More than 60 years ago, scientists started making bispecific antibodies (bsAbs). As the name suggests, these antibodies can bind two specific targets. Moreover, bsAbs can bind two targets on the same cell or targets on different cells to bring them together, such as developing a cancer treatment by attaching an immune cell to a tumor cell. Despite the years of advances on bsAbs, including their introduction as therapeutics in 2009 with the European Medical Agency’s approval of catumaxomab, it remains challenging to make one—at least one that performs a desired task.

Most clinical studies using bsAbs involve a cancer treatment. In fact, a search of ClinicalTrials.gov on November 25, 2022, returned 200 studies of bsAbs in the recruiting stage, and almost all of those trials—96%—involved treatments for cancer. The remaining 4% included trials on treatments for chronic kidney disease, hemophilia, HIV, lupus, and psoriasis. Treating different conditions depends on engineering bsAbs for a specific purpose.

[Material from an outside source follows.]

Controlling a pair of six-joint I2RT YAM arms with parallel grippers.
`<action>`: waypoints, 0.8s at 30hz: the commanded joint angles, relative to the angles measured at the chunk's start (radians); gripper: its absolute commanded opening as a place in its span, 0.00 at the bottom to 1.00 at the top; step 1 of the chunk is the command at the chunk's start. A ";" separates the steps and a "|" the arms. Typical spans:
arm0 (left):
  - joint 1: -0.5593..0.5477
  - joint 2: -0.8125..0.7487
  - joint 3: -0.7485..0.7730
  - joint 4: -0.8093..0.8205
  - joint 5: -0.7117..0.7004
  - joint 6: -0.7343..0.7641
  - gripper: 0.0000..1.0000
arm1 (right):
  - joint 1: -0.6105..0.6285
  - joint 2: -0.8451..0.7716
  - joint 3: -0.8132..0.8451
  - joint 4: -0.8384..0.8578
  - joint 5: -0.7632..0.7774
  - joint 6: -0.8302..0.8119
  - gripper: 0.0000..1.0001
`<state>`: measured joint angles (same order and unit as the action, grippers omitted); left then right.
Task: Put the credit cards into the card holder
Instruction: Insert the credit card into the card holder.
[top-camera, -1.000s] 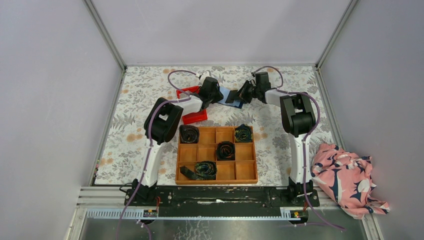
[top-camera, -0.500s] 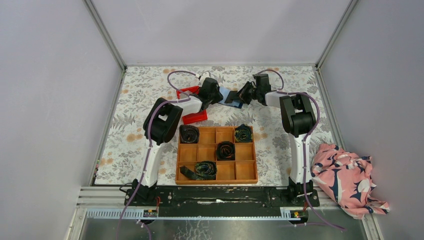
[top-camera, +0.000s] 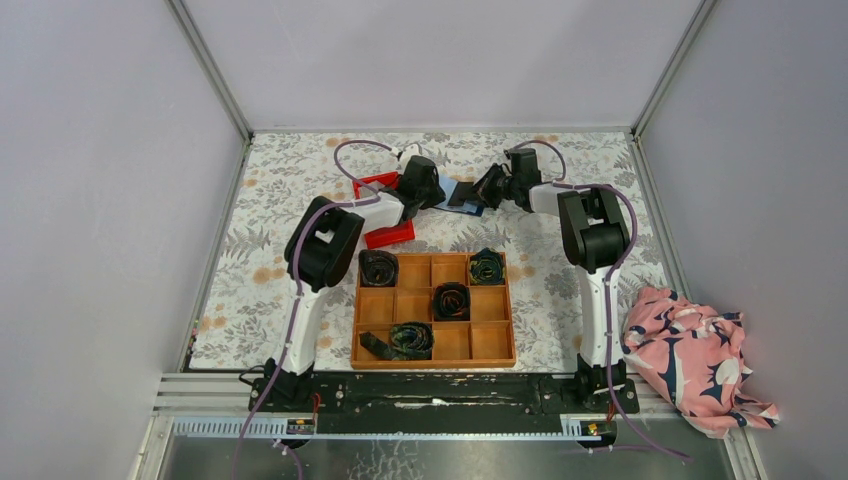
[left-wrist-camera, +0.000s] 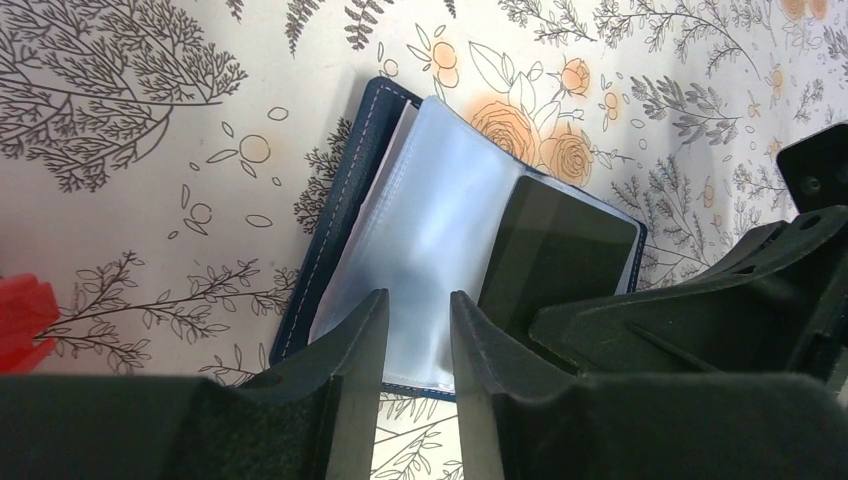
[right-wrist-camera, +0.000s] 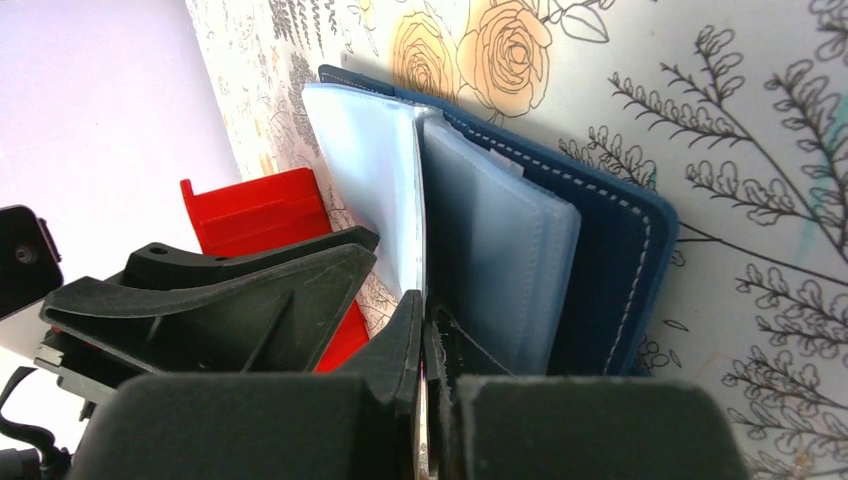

In a recent webcast, Michael Fiebig, PhD, CSO at Absolute Antibody, which is headquartered in the U.K., said, “When we talk about antibody engineering, we mean that you take the variable domains of an antibody that bind to its target, and you can engineer them onto different backbones.” He added, “There are lots of architectures or geometries that you can use to create a bispecific binder.” In doing so, a bsAb needs to meet various key attributes, including affinity and half-life.

Attributes can be counterintuitive

Sometimes, the desired attributes can be counterintuitive. Taking affinity as an example, Fiebig explained that higher binding is not always better. With tumor-associated antigens, for instance, a weaker-binding bsAb is more likely to target tumor cells than healthy ones, because the former contain higher levels of the target.

In addition, Fiebig pointed out that bispecifics extend beyond antibodies. “Not every binder that you include in a construct needs to be an antibody,” he said. “Nature’s already developed a lot of good binders for us, and it’s always worth considering if one might be able to use something like this in a construct.” That “something” could be, for instance, a protein that’s not an antibody.

Just making a bsAb that meets the therapeutic objectives is not enough, because one that cannot be made economically and efficiently is not likely to become a useful therapeutic. As an example, it can take several steps of purification to go from bioprocessing to a product. When discussing purification, Fiebig said, “that’s when it can get extra tricky.”

Fiebig emphasized the steps in commercial processing of a bsAb. “Do not underestimate purification and manufacturability,” he noted. “This is very important to bear in mind from the beginning, so that you don’t end up with something that looks good and maybe works well, but you just can’t make it at big enough quantities and at sufficient purity.”

So even after 60 years of work, many factors must be considered, and various obstacles overcome to create a bsAb that turns into a treatment. From affinity to purification, each step must work just right.